Hard News by Russell Brown

Read Post

Hard News: The Honours

265 Responses

First ←Older Page 1 5 6 7 8 9 11 Newer→ Last

  • Matthew Poole,

    This sucks, by the way. Row over cool store medals and compensation.

    That comment from "JD" makes me so furious.

    Auckland • Since Mar 2007 • 4097 posts Report Reply

  • Islander,

    Alcoholism runs in my family and it's heavily connected with the Scots ancestry *but* not all family members are affected by it, by any means. The genetic components are not inexorable determinants.

    Big O, Mahitahi, Te Wahi … • Since Feb 2007 • 5643 posts Report Reply

  • Just thinking,

    Matthew - agreed.
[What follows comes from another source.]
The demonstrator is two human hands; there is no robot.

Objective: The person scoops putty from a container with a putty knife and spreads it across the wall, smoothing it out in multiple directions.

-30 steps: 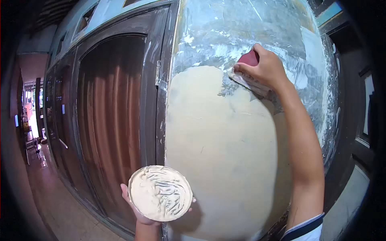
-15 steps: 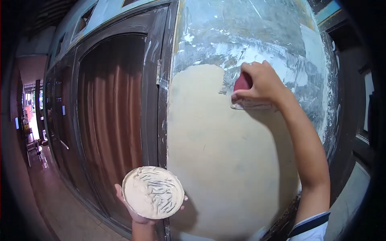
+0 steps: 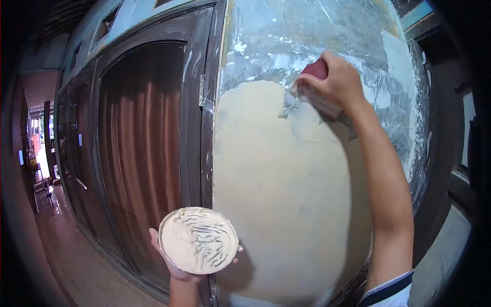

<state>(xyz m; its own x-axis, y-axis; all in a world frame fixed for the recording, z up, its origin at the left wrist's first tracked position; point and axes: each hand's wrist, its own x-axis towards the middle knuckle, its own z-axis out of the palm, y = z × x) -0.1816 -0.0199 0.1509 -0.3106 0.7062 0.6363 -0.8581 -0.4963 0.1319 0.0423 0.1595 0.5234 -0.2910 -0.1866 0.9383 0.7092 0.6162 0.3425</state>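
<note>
The right hand (image 3: 341, 84) is sitting higher on the wall (image 3: 312, 30) than half a second ago, coming back close to its place of a second ago. The scraper (image 3: 315, 70) is rising with it, and the blade (image 3: 323, 101), nearly level half a second ago, is now sloping down to the right. A grey patch (image 3: 352, 132) below the hand, hidden half a second ago, is showing again. The right forearm (image 3: 382, 169) is shifting slightly left. The bowl (image 3: 198, 272) and left hand (image 3: 176, 270) are riding slightly higher.
</note>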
I'm not saying I wouldn't be pissed off either if I was still in recovery because of the fault of the coolstore in the way the operated.

    To speed things up you're really wanting a "Purple Heart" for being wounded in battling the fire, which is fair enough, but that would be a new award.

    Putaringamotu • Since Apr 2009 • 1158 posts Report Reply

  • Matthew Poole,

    To speed things up you're really wanting a "Purple Heart" for being wounded in battling the fire, which is fair enough, but that would be a new award.

    Not even that. The guys who were injured in the explosion and incapacitated, well, really, that's unfortunate but also a hazard of the job. The two who were able to retain their senses, rescue their colleagues, put in the priority message for assistance, and carry out some form of coordinating role of the emergent responders deserve a decoration. That is functioning above and beyond, particularly the one who had been seriously injured in the explosion but still kept it together - as I understand things he assumed command despite having been caught in the explosion, whereas the other fire fighter had been only slightly injured. There's a Fire Service-specific "Queen's Commendation for Brave Conduct", which may be appropriate, but one of the civilian bravery medals such as the NZ Bravery Medal also seems reasonable.

    Also, the civilians who came to help despite not knowing if there could be another explosion. That is seriously gutsy, and they're being even more significantly short-changed with the ongoing lack of recognition.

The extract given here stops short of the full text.